PROBLEM
Using the records that follow, count the lines containing the word "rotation" and give that number only.

PROVIDED INFORMATION
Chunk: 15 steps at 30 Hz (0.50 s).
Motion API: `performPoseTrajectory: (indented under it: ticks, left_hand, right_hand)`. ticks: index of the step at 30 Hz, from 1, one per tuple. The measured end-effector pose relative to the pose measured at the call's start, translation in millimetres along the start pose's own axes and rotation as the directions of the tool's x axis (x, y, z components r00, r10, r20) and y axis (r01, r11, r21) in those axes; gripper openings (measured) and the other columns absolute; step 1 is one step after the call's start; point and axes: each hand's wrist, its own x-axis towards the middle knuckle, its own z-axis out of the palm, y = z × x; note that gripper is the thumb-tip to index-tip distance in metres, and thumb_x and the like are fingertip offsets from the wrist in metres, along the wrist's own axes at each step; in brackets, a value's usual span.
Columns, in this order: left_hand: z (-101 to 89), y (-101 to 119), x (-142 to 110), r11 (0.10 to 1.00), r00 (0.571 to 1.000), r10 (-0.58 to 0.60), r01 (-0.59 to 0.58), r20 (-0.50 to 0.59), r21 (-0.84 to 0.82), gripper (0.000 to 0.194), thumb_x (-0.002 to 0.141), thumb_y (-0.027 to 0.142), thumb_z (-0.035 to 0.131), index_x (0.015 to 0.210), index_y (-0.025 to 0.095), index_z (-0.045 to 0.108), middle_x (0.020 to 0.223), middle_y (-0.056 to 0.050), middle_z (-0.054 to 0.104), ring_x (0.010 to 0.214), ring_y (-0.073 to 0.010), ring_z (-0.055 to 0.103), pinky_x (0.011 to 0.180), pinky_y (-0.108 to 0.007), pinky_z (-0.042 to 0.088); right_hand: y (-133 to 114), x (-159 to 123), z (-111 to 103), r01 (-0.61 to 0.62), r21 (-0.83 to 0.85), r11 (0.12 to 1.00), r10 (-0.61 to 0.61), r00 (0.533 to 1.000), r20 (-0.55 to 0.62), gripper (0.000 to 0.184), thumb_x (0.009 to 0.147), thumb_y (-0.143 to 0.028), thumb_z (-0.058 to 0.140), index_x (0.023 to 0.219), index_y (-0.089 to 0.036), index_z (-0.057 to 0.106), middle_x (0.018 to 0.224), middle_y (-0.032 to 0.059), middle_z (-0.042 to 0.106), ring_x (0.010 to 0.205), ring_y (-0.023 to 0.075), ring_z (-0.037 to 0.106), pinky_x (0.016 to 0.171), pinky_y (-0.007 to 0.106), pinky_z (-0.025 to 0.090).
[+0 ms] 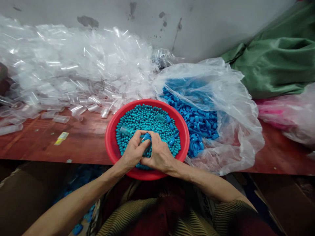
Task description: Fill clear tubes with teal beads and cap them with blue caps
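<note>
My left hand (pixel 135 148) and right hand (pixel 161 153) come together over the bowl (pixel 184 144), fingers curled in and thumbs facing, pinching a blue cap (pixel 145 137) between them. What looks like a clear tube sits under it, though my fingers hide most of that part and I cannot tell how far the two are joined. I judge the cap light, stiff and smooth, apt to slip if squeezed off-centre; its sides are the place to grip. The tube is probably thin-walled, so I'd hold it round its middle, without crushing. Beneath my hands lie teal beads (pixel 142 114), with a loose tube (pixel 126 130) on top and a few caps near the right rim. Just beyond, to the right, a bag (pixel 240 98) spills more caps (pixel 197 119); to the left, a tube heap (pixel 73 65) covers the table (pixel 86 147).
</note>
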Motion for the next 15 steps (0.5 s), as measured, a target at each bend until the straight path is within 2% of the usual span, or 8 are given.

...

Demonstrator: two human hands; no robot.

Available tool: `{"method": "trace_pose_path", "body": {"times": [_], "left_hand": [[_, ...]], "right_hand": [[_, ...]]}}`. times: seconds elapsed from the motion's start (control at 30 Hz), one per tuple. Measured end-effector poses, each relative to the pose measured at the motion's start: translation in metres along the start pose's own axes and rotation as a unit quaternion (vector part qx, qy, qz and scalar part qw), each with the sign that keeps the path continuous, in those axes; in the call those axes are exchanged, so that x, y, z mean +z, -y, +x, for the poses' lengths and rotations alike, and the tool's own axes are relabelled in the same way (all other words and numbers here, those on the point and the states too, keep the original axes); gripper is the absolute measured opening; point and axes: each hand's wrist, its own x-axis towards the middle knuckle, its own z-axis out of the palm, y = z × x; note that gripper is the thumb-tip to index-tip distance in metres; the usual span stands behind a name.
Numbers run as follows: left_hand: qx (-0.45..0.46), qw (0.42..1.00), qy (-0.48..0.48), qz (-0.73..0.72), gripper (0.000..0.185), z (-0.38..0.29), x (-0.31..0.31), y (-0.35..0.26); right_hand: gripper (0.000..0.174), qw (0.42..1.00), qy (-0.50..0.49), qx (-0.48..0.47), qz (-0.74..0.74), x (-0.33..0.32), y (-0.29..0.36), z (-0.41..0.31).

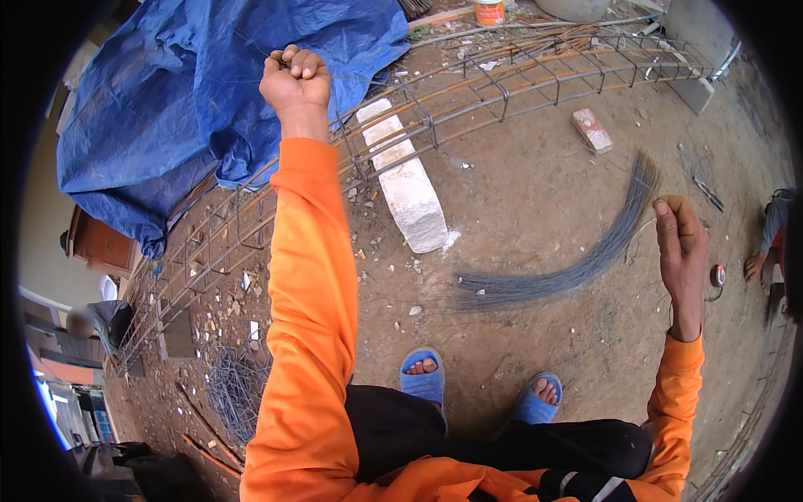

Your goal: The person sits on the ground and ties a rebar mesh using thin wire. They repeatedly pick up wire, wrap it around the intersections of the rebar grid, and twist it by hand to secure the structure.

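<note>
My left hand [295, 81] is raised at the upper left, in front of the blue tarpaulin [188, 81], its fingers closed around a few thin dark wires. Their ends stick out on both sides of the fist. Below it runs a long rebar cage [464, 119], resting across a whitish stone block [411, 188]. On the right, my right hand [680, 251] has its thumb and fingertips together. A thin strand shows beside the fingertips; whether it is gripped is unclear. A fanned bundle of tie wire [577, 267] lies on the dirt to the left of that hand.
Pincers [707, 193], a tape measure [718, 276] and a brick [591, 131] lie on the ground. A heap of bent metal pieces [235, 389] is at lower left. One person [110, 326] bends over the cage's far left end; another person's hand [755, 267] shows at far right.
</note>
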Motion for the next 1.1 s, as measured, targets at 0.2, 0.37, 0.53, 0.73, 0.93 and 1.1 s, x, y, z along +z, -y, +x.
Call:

OUTPUT OF THE EXERCISE
2